EXERCISE PROMPT: Everything in the listing must be repeated word for word.

= = = =

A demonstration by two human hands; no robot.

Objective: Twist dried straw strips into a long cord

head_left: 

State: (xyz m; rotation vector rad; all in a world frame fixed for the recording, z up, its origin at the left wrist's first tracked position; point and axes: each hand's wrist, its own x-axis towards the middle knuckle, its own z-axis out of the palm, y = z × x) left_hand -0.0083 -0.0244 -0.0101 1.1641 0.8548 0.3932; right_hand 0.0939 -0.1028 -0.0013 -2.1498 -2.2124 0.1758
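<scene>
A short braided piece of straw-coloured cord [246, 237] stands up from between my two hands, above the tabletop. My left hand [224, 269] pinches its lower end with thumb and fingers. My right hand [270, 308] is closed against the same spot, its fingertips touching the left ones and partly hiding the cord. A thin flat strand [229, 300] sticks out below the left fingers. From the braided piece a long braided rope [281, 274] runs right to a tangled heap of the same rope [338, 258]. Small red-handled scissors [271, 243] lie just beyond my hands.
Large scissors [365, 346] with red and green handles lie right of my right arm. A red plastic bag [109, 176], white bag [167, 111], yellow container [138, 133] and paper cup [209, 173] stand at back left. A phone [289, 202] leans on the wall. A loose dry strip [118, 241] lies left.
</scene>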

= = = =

RESPONSE TO THE EXERCISE:
A demonstration by two human hands; no robot.

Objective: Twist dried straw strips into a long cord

head_left: 

State: (xyz m; rotation vector rad; all in a world frame fixed for the recording, z up, its origin at the left wrist's first tracked position; point and axes: each hand's wrist, its own x-axis towards the middle knuckle, its own z-axis out of the palm, y = z × x) left_hand -0.0083 -0.0244 -0.0101 1.1641 0.8548 0.3932; right_hand 0.0939 -0.1028 -0.0013 -2.1498 -2.2124 0.1758
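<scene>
A short braided piece of straw-coloured cord [246, 237] stands up from between my two hands, above the tabletop. My left hand [224, 269] pinches its lower end with thumb and fingers. My right hand [270, 308] is closed against the same spot, its fingertips touching the left ones and partly hiding the cord. A thin flat strand [229, 300] sticks out below the left fingers. From the braided piece a long braided rope [281, 274] runs right to a tangled heap of the same rope [338, 258]. Small red-handled scissors [271, 243] lie just beyond my hands.
Large scissors [365, 346] with red and green handles lie right of my right arm. A red plastic bag [109, 176], white bag [167, 111], yellow container [138, 133] and paper cup [209, 173] stand at back left. A phone [289, 202] leans on the wall. A loose dry strip [118, 241] lies left.
</scene>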

That was the complete answer.